▶ **Exercise objective**:
Each entry should be transcribed exactly as written, and any picture left out.

*** Opening Supplied material ***

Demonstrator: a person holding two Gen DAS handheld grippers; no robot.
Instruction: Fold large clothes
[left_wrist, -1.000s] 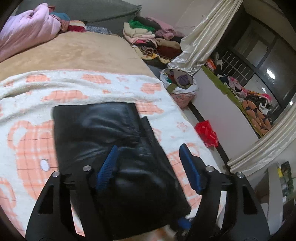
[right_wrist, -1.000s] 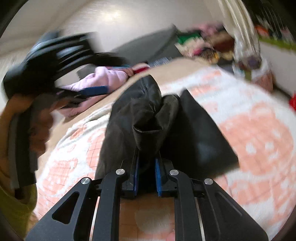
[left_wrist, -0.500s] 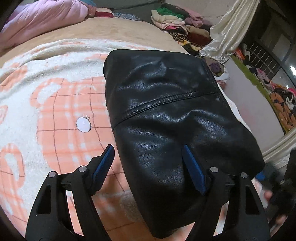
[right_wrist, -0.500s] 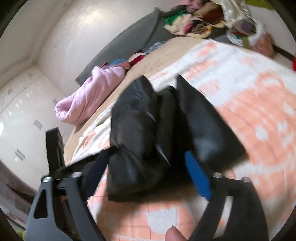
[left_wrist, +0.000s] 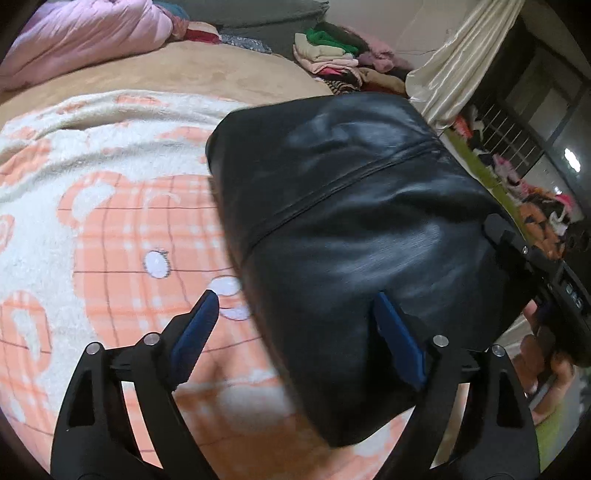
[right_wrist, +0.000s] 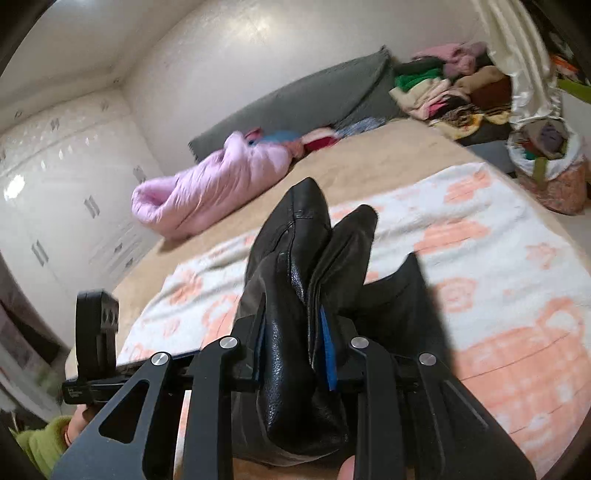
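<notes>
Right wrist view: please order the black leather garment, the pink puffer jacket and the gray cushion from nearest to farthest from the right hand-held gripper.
1. Black leather garment: clamped in the right hand-held gripper.
2. Pink puffer jacket: mid-bed, left.
3. Gray cushion: against the far wall.

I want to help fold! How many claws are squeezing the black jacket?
1. The right claw is pinched shut on the near edge of the black jacket. The left claw is open over it, not squeezing.

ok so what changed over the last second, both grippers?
The right gripper opened half a second ago and has clamped the folded black leather garment again. The left gripper stayed open, shifting toward the garment's edge. The bear blanket is unchanged.
</notes>
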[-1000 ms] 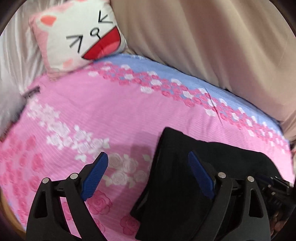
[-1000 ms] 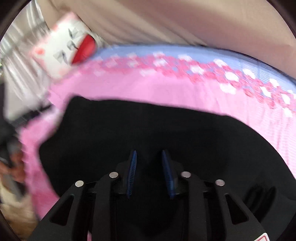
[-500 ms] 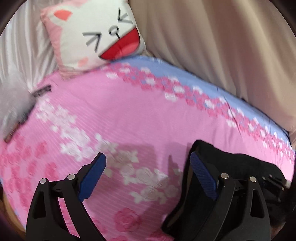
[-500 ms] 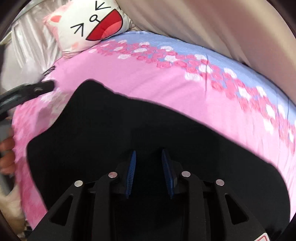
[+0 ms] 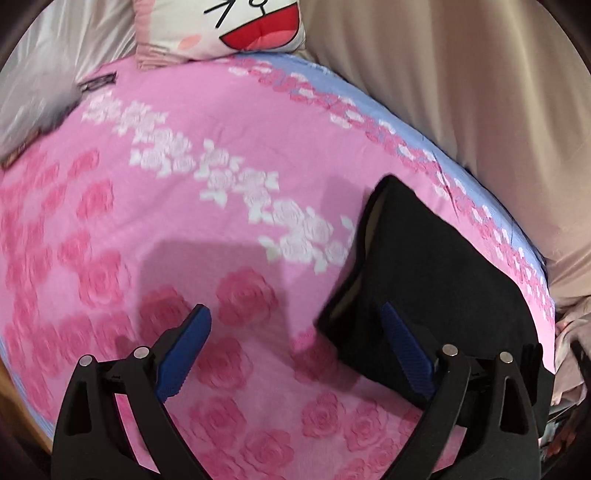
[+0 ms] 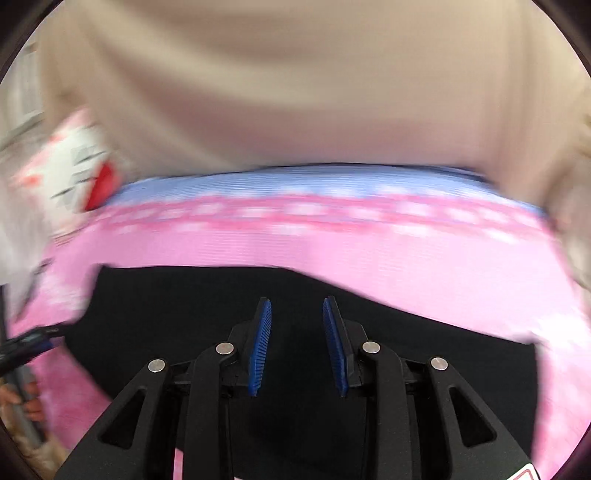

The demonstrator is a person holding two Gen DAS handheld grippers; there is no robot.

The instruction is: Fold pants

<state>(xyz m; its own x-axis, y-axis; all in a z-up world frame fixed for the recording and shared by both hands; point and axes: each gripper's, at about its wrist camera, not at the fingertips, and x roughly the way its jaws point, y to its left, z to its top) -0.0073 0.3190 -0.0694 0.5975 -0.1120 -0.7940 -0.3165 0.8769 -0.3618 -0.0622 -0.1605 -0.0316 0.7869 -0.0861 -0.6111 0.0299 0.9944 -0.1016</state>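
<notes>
Your left gripper [image 5: 295, 350] stood wide open over the pink rose-print bedspread [image 5: 184, 229], with nothing between its blue pads [image 5: 184, 347]; only bare sheet lay in the gap. The black pants [image 5: 436, 273], folded into a compact bundle, lay on the bedspread ahead and to the right of that tool, and the right-hand pad overlapped the bundle's near left edge in the view, though you could not tell from the picture whether it touched the cloth. Far ahead of the left gripper, a cat-face cushion [image 5: 251, 29] leaned at the head of the bed, and a beige curtain [image 5: 461, 92] hung beyond the bed's blue border. Your right gripper [image 6: 297, 347] was partly open, its jaws having just been opening, with a clear gap between its pads; the pants [image 6: 184, 314] spread dark beneath and around it, but no fold was seen pinched between the pads. That view was smeared by motion. At its far left edge, part of your other tool and a hand [image 6: 26, 402] showed, blurred.
</notes>
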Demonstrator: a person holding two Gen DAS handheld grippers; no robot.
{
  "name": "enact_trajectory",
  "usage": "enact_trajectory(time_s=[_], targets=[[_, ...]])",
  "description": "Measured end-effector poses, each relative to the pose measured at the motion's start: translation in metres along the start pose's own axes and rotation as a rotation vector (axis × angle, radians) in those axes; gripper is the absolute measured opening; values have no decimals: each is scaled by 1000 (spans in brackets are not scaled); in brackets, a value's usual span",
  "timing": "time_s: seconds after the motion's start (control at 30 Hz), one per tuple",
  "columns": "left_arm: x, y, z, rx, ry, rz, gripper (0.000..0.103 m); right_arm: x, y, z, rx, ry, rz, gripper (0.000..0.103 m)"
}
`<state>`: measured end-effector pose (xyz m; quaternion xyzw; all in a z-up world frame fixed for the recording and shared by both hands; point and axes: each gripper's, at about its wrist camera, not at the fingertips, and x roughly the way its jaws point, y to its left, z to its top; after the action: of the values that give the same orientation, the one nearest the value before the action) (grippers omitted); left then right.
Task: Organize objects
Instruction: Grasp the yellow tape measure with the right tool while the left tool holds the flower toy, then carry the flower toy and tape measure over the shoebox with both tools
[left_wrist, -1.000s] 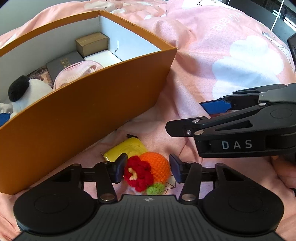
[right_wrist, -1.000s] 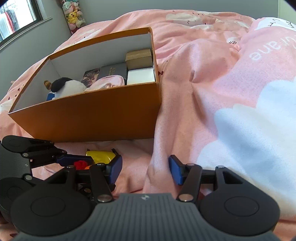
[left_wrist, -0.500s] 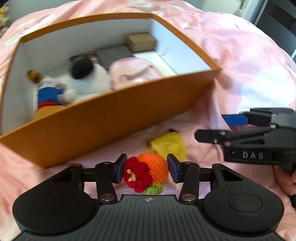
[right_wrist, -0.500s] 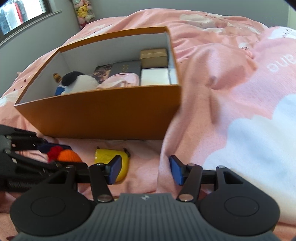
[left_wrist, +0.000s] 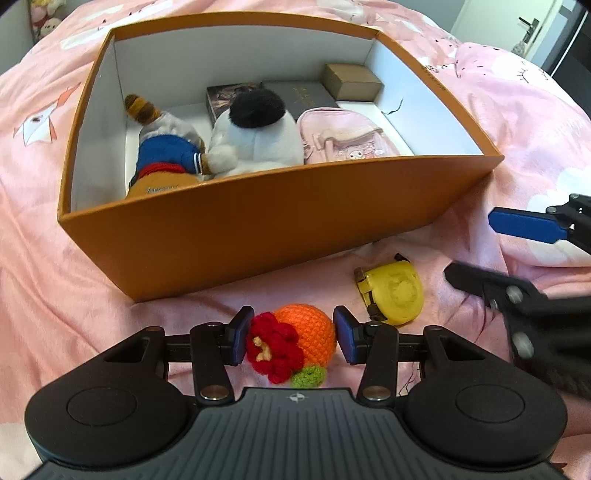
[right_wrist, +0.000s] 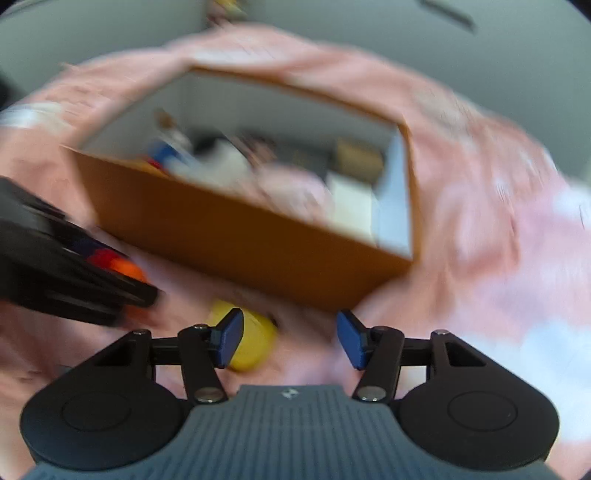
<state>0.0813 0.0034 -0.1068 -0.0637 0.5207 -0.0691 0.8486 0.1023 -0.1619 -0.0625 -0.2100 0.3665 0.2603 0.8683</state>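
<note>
My left gripper (left_wrist: 291, 338) is shut on an orange crocheted ball with a red flower (left_wrist: 295, 341) and holds it above the bed, in front of the orange box (left_wrist: 258, 218). A yellow tape measure (left_wrist: 391, 291) lies on the pink blanket just right of it. My right gripper (right_wrist: 290, 343) is open and empty, and it hovers near the tape measure (right_wrist: 247, 343), which sits by its left finger. The right wrist view is blurred by motion. The right gripper also shows at the right edge of the left wrist view (left_wrist: 517, 258).
The orange box (right_wrist: 240, 236) holds a plush toy in blue (left_wrist: 166, 155), a black-and-white plush (left_wrist: 255, 136), a pink pouch (left_wrist: 343, 136), dark books (left_wrist: 295, 96) and a small brown box (left_wrist: 352, 83). A pink blanket (left_wrist: 55, 295) covers the bed.
My left gripper has risen with the crocheted ball and now looks down into the box. My right gripper has swung left toward the tape measure and is moving fast.
</note>
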Motion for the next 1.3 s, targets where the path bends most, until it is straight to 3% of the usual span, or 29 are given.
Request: enact_trajectory(time_s=[0.07,0.13,0.3,0.43,0.6,0.93,1.2,1.3], targets=[[1,3,0,-11,4,-4,54,0,5,6,3,-1,86,58],[0,5,-1,-21,-2,-11,54,19,3,5,36,54,110,58],[1,11,-2,-43,1,-19,54,65,-24,-11,252,185,201,58],[4,9,-1,-36,6,-11,54,74,-31,-14,307,196,235,62],[3,10,-2,-42,-3,-15,54,90,-24,-20,304,232,234,59],[-18,-1,-2,19,-75,-20,54,65,-20,-21,298,184,219,58],[-69,-12,8,56,-203,-109,54,-4,-24,-3,221,32,221,58],[-84,-10,19,44,-264,-106,54,-25,-32,10,197,-34,219,58]])
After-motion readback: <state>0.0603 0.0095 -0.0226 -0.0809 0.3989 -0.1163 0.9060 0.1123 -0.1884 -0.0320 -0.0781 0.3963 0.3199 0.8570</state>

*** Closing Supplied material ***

▶ **Exercise solution**:
Demonstrator: a person holding two Gen DAS handheld grippers; no robot.
Instruction: Fold large clothes
[left_wrist, -1.000s] 
[right_wrist, -1.000s] 
[left_wrist, -0.500s] 
[right_wrist, -0.500s] 
[left_wrist, +0.000s] 
[right_wrist, +0.000s] 
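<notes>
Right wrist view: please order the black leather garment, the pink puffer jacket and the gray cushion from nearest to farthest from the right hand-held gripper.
1. Black leather garment: clamped in the right hand-held gripper.
2. Pink puffer jacket: mid-bed, left.
3. Gray cushion: against the far wall.

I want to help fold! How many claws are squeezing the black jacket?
1. The right claw is pinched shut on the near edge of the black jacket. The left claw is open over it, not squeezing.

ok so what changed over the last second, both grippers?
The right gripper opened half a second ago and has clamped the folded black leather garment again. The left gripper stayed open, shifting toward the garment's edge. The bear blanket is unchanged.
</notes>
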[-1000 ms] 
[-1000 ms] 
[-500 ms] 
[-500 ms] 
[+0 ms] 
[+0 ms] 

The demonstrator is a person holding two Gen DAS handheld grippers; there is no robot.

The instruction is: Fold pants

<state>(xyz m; its own x-axis, y-axis; all in a z-up world frame fixed for the recording and shared by both hands; point and axes: each gripper's, at about its wrist camera, not at the fingertips, and x roughly the way its jaws point, y to its left, z to its top) -0.0073 0.3190 -0.0694 0.5975 -0.1120 -0.7940 -0.3165 0.8769 -0.3618 -0.0622 -0.1605 -0.0316 0.7869 -0.0861 -0.6111 0.0299 0.9944 -0.1016</state>
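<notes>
Your left gripper [image 5: 295, 350] stood wide open over the pink rose-print bedspread [image 5: 184, 229], with nothing between its blue pads [image 5: 184, 347]; only bare sheet lay in the gap. The black pants [image 5: 436, 273], folded into a compact bundle, lay on the bedspread ahead and to the right of that tool, and the right-hand pad overlapped the bundle's near left edge in the view, though you could not tell from the picture whether it touched the cloth. Far ahead of the left gripper, a cat-face cushion [image 5: 251, 29] leaned at the head of the bed, and a beige curtain [image 5: 461, 92] hung beyond the bed's blue border. Your right gripper [image 6: 297, 347] was partly open, its jaws having just been opening, with a clear gap between its pads; the pants [image 6: 184, 314] spread dark beneath and around it, but no fold was seen pinched between the pads. That view was smeared by motion. At its far left edge, part of your other tool and a hand [image 6: 26, 402] showed, blurred.
</notes>
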Demonstrator: a person holding two Gen DAS handheld grippers; no robot.
{
  "name": "enact_trajectory",
  "usage": "enact_trajectory(time_s=[_], targets=[[_, ...]])",
  "description": "Measured end-effector poses, each relative to the pose measured at the motion's start: translation in metres along the start pose's own axes and rotation as a rotation vector (axis × angle, radians) in those axes; gripper is the absolute measured opening; values have no decimals: each is scaled by 1000 (spans in brackets are not scaled); in brackets, a value's usual span",
  "timing": "time_s: seconds after the motion's start (control at 30 Hz), one per tuple",
  "columns": "left_arm: x, y, z, rx, ry, rz, gripper (0.000..0.103 m); right_arm: x, y, z, rx, ry, rz, gripper (0.000..0.103 m)"
}
`<state>`: measured end-effector pose (xyz m; quaternion xyzw; all in a z-up world frame fixed for the recording and shared by both hands; point and axes: each gripper's, at about its wrist camera, not at the fingertips, and x roughly the way its jaws point, y to its left, z to its top; after the action: of the values that give the same orientation, the one nearest the value before the action) (grippers omitted); left then right.
Task: Organize objects
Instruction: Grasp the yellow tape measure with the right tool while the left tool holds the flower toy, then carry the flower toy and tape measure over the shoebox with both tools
[left_wrist, -1.000s] 
[right_wrist, -1.000s] 
[left_wrist, -0.500s] 
[right_wrist, -0.500s] 
[left_wrist, +0.000s] 
[right_wrist, +0.000s] 
<state>0.0813 0.0034 -0.1068 -0.0637 0.5207 -0.0691 0.8486 0.1023 -0.1619 -0.0625 -0.2100 0.3665 0.2603 0.8683</state>
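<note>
My left gripper (left_wrist: 291, 338) is shut on an orange crocheted ball with a red flower (left_wrist: 295, 341) and holds it above the bed, in front of the orange box (left_wrist: 258, 218). A yellow tape measure (left_wrist: 391, 291) lies on the pink blanket just right of it. My right gripper (right_wrist: 290, 343) is open and empty, and it hovers near the tape measure (right_wrist: 247, 343), which sits by its left finger. The right wrist view is blurred by motion. The right gripper also shows at the right edge of the left wrist view (left_wrist: 517, 258).
The orange box (right_wrist: 240, 236) holds a plush toy in blue (left_wrist: 166, 155), a black-and-white plush (left_wrist: 255, 136), a pink pouch (left_wrist: 343, 136), dark books (left_wrist: 295, 96) and a small brown box (left_wrist: 352, 83). A pink blanket (left_wrist: 55, 295) covers the bed.
My left gripper has risen with the crocheted ball and now looks down into the box. My right gripper has swung left toward the tape measure and is moving fast.
</note>
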Motion for the next 1.3 s, targets where the path bends most, until it is straight to 3% of the usual span, or 29 are given.
Request: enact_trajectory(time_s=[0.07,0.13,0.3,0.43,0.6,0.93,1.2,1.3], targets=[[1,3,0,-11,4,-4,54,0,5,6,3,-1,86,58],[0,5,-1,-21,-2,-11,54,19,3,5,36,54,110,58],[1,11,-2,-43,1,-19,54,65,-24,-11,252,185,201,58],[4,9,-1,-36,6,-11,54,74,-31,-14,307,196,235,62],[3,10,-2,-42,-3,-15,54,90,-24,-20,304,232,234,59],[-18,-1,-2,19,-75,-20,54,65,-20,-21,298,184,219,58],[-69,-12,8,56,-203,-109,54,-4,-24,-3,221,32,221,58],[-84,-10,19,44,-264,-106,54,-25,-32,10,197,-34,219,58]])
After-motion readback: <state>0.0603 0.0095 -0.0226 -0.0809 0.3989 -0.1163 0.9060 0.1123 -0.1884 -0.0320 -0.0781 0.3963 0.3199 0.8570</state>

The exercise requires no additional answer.